Paul D. Ryan’s face has always said more than his words. In the two years since the Republican Party takeover by Donald Trump, it has been a mask of anguish.
So it is no surprise that, come what may for House Republicans in the fall election, the Wisconsin Republican will not be leading them into the next Congress. Still, the assumption had been that he would soldier through reelection in November and step down after that, so that his stature — and his capacity to raise money — would not be diminished by being a lame duck.

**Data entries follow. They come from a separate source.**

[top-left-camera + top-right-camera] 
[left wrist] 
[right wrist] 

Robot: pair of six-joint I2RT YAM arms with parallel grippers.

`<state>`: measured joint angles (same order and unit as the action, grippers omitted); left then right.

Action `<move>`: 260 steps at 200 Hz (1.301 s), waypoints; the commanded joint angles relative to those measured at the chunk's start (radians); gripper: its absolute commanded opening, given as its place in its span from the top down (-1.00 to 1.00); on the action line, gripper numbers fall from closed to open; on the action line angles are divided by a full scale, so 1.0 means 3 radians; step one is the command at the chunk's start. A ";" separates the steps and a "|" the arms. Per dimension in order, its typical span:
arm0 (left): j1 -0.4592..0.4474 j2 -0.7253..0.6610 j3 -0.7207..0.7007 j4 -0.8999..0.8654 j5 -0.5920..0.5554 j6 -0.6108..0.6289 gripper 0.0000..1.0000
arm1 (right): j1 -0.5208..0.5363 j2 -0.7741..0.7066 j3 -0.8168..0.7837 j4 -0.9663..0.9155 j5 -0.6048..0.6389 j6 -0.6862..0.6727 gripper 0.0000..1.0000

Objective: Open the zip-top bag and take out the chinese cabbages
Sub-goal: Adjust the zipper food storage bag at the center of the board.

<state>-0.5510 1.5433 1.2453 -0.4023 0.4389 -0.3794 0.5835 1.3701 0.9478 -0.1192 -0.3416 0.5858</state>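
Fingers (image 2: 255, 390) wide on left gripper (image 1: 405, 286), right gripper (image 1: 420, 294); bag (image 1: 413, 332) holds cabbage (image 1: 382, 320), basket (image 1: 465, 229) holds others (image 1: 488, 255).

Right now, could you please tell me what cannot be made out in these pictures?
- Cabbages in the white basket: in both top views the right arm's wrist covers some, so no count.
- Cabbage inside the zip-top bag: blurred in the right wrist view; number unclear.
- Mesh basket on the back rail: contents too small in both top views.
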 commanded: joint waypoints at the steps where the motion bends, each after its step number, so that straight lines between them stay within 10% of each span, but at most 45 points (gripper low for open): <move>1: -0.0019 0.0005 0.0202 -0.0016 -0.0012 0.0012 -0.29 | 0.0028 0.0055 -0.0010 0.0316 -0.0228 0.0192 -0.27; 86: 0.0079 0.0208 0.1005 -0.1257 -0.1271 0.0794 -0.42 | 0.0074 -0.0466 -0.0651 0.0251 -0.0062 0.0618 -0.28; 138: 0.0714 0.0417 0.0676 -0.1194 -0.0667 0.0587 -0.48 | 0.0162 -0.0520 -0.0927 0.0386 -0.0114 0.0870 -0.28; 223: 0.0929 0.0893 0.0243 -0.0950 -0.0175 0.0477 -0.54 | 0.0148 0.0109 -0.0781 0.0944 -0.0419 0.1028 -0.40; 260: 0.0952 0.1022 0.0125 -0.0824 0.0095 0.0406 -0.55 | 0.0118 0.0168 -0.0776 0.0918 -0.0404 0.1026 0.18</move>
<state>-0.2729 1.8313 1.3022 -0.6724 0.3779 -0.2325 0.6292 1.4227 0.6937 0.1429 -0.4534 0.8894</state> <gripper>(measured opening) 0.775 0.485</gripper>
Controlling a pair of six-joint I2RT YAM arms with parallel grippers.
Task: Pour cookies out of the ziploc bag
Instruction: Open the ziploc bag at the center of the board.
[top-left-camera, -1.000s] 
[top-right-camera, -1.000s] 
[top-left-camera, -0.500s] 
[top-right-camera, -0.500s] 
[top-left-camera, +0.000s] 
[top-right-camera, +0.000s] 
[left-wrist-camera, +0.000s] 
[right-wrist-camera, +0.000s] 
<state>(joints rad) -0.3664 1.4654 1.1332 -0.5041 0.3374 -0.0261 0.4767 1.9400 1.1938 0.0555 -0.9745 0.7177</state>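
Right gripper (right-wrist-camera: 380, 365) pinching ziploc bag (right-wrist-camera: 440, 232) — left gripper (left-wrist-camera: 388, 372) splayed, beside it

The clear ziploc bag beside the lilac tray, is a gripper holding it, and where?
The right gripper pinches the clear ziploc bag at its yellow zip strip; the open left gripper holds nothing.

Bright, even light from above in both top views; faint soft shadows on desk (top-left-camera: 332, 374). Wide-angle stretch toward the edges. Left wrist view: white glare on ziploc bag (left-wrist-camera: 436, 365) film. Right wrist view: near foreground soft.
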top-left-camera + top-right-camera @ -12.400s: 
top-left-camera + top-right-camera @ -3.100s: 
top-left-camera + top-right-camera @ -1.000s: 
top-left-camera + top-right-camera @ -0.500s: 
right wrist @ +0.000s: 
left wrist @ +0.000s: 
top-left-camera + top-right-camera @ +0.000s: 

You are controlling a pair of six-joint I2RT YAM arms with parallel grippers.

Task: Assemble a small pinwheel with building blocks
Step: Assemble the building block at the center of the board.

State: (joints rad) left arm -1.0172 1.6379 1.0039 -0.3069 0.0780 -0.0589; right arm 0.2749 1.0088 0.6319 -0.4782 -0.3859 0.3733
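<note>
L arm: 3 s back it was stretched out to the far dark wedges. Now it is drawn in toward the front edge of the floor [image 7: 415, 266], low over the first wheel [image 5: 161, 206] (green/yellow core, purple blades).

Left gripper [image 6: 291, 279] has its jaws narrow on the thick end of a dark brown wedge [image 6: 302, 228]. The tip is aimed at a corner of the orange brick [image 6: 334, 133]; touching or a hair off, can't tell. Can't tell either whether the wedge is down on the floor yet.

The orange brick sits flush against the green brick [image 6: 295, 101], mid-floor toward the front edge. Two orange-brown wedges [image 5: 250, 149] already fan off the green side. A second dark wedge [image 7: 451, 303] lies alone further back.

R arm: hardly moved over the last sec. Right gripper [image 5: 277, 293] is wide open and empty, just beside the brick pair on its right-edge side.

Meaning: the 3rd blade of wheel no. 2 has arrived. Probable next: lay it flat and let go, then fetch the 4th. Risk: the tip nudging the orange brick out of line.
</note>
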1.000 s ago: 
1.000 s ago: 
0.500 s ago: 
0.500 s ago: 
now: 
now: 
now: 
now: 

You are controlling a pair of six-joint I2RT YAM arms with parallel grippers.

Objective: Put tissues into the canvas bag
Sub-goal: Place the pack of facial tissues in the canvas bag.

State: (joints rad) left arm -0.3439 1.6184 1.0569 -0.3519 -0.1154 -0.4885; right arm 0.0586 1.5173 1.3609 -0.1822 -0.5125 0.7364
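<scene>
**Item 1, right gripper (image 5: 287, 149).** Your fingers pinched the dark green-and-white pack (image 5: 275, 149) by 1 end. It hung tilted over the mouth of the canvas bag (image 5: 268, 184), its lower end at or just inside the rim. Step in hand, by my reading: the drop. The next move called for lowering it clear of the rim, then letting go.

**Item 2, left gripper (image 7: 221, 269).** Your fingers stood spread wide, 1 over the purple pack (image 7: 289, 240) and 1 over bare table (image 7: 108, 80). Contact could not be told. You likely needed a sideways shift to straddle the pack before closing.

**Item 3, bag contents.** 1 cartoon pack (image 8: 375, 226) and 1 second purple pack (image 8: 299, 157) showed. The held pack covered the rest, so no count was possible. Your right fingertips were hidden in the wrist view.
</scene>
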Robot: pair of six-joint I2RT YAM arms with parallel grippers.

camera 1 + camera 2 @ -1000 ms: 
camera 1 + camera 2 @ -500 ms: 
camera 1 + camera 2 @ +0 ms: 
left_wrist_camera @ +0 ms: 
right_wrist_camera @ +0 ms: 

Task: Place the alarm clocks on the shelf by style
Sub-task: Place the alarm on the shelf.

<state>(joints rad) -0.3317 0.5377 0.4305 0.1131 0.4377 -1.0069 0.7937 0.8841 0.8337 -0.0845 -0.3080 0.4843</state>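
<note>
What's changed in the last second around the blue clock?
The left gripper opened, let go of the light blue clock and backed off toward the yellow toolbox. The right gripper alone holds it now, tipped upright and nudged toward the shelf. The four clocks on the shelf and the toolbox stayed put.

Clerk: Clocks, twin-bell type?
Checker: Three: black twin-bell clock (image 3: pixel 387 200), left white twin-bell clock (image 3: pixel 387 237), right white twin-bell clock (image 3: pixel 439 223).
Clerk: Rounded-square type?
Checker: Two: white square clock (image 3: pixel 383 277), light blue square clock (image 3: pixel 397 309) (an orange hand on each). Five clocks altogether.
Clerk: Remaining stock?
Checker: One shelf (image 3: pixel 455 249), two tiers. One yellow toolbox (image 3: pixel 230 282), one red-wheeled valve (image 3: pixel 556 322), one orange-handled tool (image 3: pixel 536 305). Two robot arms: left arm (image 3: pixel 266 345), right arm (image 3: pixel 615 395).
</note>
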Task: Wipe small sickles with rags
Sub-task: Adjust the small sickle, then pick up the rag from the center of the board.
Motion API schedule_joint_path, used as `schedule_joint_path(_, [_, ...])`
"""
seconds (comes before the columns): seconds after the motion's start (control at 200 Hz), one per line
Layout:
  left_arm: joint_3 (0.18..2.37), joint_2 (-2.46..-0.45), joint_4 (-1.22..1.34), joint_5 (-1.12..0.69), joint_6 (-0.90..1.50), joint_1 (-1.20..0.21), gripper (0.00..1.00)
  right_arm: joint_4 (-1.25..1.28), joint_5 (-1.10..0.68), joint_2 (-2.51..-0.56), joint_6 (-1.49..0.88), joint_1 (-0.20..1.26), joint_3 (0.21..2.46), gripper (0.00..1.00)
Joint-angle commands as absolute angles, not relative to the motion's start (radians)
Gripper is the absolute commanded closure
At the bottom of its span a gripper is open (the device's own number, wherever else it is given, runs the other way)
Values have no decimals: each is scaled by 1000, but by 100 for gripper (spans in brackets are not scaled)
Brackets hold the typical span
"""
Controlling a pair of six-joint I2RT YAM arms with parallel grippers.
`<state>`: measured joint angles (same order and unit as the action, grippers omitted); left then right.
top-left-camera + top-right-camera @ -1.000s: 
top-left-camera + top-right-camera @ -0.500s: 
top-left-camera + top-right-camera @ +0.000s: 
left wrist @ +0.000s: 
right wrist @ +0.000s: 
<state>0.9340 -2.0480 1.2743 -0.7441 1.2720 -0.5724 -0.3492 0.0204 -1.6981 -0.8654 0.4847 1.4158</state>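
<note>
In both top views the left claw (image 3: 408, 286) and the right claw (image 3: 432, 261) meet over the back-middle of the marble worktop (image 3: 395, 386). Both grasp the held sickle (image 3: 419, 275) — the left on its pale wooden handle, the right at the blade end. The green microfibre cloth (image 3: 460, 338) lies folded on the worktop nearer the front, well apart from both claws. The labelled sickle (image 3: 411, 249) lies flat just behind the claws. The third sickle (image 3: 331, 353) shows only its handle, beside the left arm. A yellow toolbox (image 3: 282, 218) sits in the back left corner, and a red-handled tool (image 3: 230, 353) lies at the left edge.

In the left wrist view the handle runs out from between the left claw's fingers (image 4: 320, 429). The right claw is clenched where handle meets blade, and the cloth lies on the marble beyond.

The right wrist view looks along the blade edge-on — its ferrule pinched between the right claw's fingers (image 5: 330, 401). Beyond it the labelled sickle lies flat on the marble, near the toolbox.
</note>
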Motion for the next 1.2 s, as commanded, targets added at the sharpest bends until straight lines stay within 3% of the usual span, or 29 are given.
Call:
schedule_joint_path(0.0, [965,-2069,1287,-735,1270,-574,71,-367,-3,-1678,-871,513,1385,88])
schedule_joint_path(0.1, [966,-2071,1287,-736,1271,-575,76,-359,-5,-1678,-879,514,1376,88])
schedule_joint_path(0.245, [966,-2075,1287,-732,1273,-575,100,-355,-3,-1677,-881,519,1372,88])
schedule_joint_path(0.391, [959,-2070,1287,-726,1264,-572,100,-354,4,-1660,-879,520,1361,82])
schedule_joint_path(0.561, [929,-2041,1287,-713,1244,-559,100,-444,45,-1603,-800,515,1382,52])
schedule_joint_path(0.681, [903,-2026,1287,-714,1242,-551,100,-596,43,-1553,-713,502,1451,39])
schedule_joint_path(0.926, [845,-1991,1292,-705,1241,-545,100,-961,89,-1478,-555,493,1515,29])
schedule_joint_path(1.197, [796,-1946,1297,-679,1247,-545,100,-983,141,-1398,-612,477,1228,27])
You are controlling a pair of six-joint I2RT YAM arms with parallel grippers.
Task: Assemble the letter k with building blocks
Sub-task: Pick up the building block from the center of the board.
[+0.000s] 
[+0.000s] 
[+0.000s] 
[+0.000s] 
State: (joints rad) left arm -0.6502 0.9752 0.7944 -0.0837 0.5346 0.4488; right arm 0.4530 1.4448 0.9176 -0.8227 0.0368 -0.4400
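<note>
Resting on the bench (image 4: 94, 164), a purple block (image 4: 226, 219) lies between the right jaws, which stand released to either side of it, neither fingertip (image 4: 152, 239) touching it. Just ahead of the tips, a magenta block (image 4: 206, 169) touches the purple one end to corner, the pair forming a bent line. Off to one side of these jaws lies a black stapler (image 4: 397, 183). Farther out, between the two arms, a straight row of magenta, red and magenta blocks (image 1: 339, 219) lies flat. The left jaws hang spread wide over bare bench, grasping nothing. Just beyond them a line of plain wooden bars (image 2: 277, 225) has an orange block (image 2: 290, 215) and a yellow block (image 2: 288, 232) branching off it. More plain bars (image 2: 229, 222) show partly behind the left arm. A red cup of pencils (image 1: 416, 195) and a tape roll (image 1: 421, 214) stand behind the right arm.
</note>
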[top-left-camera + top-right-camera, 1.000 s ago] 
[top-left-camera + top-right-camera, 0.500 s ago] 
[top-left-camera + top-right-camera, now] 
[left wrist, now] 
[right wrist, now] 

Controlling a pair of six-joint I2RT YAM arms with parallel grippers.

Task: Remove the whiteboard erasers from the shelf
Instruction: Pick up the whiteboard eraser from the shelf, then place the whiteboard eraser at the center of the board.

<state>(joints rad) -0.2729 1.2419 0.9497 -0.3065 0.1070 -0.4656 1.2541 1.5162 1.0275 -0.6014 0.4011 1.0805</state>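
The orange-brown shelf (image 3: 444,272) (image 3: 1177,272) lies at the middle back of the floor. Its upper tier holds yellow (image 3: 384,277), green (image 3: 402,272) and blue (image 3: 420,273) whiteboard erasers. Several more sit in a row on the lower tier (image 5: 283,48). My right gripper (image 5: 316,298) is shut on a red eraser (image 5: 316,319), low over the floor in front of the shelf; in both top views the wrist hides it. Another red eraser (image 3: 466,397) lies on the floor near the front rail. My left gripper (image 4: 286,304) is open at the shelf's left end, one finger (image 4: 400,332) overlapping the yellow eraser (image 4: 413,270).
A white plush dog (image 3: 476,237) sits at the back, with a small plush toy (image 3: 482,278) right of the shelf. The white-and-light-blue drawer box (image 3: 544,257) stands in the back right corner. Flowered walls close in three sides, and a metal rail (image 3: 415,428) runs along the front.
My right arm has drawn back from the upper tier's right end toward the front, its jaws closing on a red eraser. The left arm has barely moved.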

Ryan’s announcement Wednesday that he will not run for reelection represents a bright distress flare illuminating the seriousness of the predicament into which President Trump has plunged his party. The speaker claims he is ending his congressional career out of consideration for his family, which may be sincere, but the timing is devastating.
Republican incumbents were already retiring from the House in numbers far greater than at any time in recent history. Ryan’s decision to join them will no doubt spur others to do the same, rather than be part of a November wipeout.
There is less talk than there was even a month ago of how a vibrant economy might come to the GOP’s rescue. Trump’s erratically protectionist trade pronouncements have put all that in jeopardy. There are, of course, the tax cuts, which are the House Republicans’ only big achievement during the 15 months since their party took control of all the levers of power in Washington. But the president won’t stick to the script when he is sent out to sell them.
Meanwhile, Trump’s legal jeopardy mounts, most recently with the spectacle of the FBI raiding the home and office of a lawyer who represents the president. The prospect that Trump will be impeached is being discussed more openly as a campaign issue — and not just on the fringe left but by Republicans themselves, in hopes that the threat of what might happen under Democratic control will keep their base fired up.
Ryan did not have to wait for the November election to confirm what Trump has done to the speaker’s own reputation for intellectual depth and rectitude. He has been a hapless passenger in the sidecar of this chaotic presidency, not the driver of big policy ideas he once imagined himself to be.
Most of the Affordable Care Act remains intact, making hollow all his promises to repeal and replace it. Ryan’s most ambitious goal, to rein in entitlement spending, is not to be. Instead, part of his legacy will be a federal deficit projected by the Congressional Budget Office to top $1 trillion a year by 2020.
This job was not something Ryan had sought or even wanted. After his solid performance as Mitt Romney’s 2012 running mate, he was just settling into the chairmanship of the House Ways and Means Committee when the speaker’s gavel was thrust upon him with the resignation of John A. Boehner (R-Ohio) in October 2015.
Ryan, at 45 the youngest speaker in nearly 150 years, was thought to be the only one capable of managing the fractious House Republicans who had undone Boehner.
That would have been a difficult enough job on its own. At the time, the prospect of a President Trump was not part of the calculation.
Ryan could not have known then that his brand of wonky conservatism would be whittled away by the many accommodations he would have to make, or how much his own principles would be subverted to an impulsive, ideologically unmoored Republican in the White House.
Where he was once an ardent advocate of free trade, he stood by when the president declared tariffs on steel and aluminum, reduced to having his spokeswoman issue a statement that he was “extremely worried” about the prospect of a trade war.
On moral ground, the speaker has capitulated even more of who he was.
He was once able to muster the fortitude to call Trump’s attacks on a Mexican American judge “the textbook definition of a racist comment.” When the “Access Hollywood” recording leaked just weeks before the 2016 election, revealing that the GOP nominee had made vile comments about women, the speaker pronounced himself “sickened,” and canceled a campaign event in which the two had been scheduled to appear together.
Ryan’s stomach has since grown stronger, or perhaps his standards have grown weaker. Asked in March about reports the president’s lawyer had paid a porn actress to be silent about her alleged 2006 tryst with Trump, Ryan said: “I haven’t put a second of thought into this. It’s just not on my radar screen.”
Which said a lot about how far Trump has taken Ryan and his party. Republicans are girding to pay the price for that in November. As for the speaker of the House, he already has.